Imaginaire féérique et obscure réalité y font bon ménage, grâce notamment à la justesse du jeu de Colin Farrell mais aussi et surtout à la fraicheur de la Polonaise Alicja Bachleda (qui mérite pourtant d'être connue !) et à l'insolent talent naturel de l'étonnante jeune Alison Barry, dans son tout premier rôle, que l'on a hâte de revoir aussi.



jeudi 24 novembre 2011

L'Art de séduire


"Pour vous qui êtes psy ça doit être facile..."

 - film - 59507_4
L'aboutissement d'un premier long métrage se révèle parfois plus compliqué que celui d'un sentiment amoureux. Huit ans, et plusieurs autres projets, séparent en effet L'Art de séduire de Facade, court en partie(1) à l'origine de ce nouveau scénario également co-signé par Erick Malabry. Avec cette plaisante comédie sentimentale, l'ancien assistant d'André Téchiné(2) ironise aimablement sur l'isolement (retranchement aquariophile ?) et la méprise relationnelle. Une main filmique plutôt gagnante, grâce en particulier à la double paire valets-dames emmenée par un Mathieu Demy visiblement à l'aise dans ce rôle décalé et contrasté.
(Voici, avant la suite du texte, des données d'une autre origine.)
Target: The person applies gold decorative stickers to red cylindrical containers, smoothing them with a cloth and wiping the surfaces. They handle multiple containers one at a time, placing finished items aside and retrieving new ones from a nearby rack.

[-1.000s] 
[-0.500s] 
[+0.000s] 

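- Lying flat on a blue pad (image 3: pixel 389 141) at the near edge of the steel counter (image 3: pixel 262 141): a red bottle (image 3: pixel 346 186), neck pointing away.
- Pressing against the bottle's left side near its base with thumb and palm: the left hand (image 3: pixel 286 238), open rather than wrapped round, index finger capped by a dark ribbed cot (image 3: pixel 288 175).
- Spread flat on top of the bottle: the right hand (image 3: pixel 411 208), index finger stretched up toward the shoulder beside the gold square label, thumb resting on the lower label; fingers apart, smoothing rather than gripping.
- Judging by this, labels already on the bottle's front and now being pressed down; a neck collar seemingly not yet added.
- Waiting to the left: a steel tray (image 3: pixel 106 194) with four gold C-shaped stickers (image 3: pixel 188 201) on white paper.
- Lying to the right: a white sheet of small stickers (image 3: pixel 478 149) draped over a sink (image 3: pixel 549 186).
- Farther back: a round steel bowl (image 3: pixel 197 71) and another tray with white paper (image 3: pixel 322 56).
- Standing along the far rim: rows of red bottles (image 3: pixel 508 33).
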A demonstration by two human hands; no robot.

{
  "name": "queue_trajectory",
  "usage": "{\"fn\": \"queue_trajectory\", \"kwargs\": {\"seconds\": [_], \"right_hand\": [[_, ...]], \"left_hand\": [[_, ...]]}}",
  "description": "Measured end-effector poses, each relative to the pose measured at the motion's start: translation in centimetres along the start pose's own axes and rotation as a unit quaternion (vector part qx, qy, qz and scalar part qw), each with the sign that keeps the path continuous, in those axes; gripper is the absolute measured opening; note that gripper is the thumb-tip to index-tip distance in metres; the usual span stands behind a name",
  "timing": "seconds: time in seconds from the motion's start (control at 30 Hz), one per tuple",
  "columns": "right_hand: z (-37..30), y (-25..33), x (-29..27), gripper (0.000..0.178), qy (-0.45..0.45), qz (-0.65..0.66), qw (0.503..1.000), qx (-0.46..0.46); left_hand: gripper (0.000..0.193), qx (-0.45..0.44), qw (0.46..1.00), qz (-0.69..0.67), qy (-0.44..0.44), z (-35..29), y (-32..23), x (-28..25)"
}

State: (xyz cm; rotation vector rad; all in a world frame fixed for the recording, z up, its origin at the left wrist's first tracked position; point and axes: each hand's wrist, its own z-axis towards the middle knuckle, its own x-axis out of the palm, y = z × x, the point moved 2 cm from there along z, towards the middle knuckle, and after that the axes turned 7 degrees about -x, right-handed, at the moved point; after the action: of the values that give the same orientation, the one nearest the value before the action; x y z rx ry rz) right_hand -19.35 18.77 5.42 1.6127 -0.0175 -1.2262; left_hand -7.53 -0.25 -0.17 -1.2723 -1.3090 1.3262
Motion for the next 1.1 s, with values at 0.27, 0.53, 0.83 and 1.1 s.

Une alternative singulière et bienvenue aux productions anglo-saxonnes du genre(3).
 - film - 59507_10
Psychothérapeute, Jean-François Villaire reçoit une de ses patientes régulières. Après trois ans d'écoute et de soutien, Hélène pense avoir retrouvé un certain équilibre et, avec l'accord un peu flottant du praticien, décide de mettre un terme aux séances. Jean-François est en effet secrètement amoureux de la séduisante jeune divorcée et mère d'une fillette. Il feint peu après de la rencontrer par hasard à proximité de la boutique qu'elle tient. Après une brève et banale discussion à la terrasse d'un café, Hélène l'invite néanmoins à dîner chez elle le jeudi suivant. A l'occasion d'un rendez-vous avec Julien, un patient perturbé par son obsessive séduction auprès des femmes, Jean-François avoue son inexpérience, sa grande maladresse dans ce domaine et lui demande son aide urgente. L'homme l'incite à s'entrainer, acceptant de l'observer ainsi que de le conseiller dans ses multiples et peu efficaces manœuvres d'approche opérées dans les rues ou boutiques environnantes. Pour se remettre de ses décevantes émotions, Jean-François s'assied sur le pont d'une péniche-bistrot. Il offre l'inutile bouquet de roses, acheté pour tenter de draguer une fleuriste, à la jeune femme assise à la table voisine. Estelle engage la conversation, se déclare intéressée de voir les photos de poissons réalisées par 'JF'. La kiné et le psy évoquent la possibilité de se revoir et échangent leur numéro de téléphone.
 - film - 59507_11
A une double histoire d'amour à sens unique (légèrement teintée d'affabulations plus pathétiques que réellement pathologiques) somme toute assez triviale, le sens des situations et des dialogues de Guy Mazarguil et Erick Malabry apporte une indéniable valeur ajoutée comico-dramatique. Le réalisateur réussit d'ailleurs à souligner cette dernière tonalité, sensiblement contrapuntique, en illustrant cette espèce d'incomprise détresse fantasmatico-poissonnière périodiquement ressentie par le personnage principal. L'autre atout essentiel de L'Art de séduire, c'est évidemment lex choix judicieux de casting. A commencer par celui de Mathieu Demy, lequel endosse avec beaucoup de naturel l'humanité fragile, cynique, distante, rêveuse de 'Jeff'. Dans un contre-emploi (probablement mythomaniaque) ou une bivalence vaguement assumée, Lionel Abelanski et Julie Gayet sont parfaits. Mais le rôle complémentaire, et sans doute le plus attachant, reste celui tenu par Valérie Donzelli, récente auteure d'un remarqué second long métrage.
___
1. la grande solitude observée chez un psychologue consulté par Mazarguil a aussi motivé l'écriture de cette histoire originale.
2. sur Ma saison préférée après avoir été celui de Jean-Jacques Beineix ou de Didier Kaminka.
3. celles de Richard Curtis notamment. Le film constitue aussi une sorte de crédible contre-Arnacœur.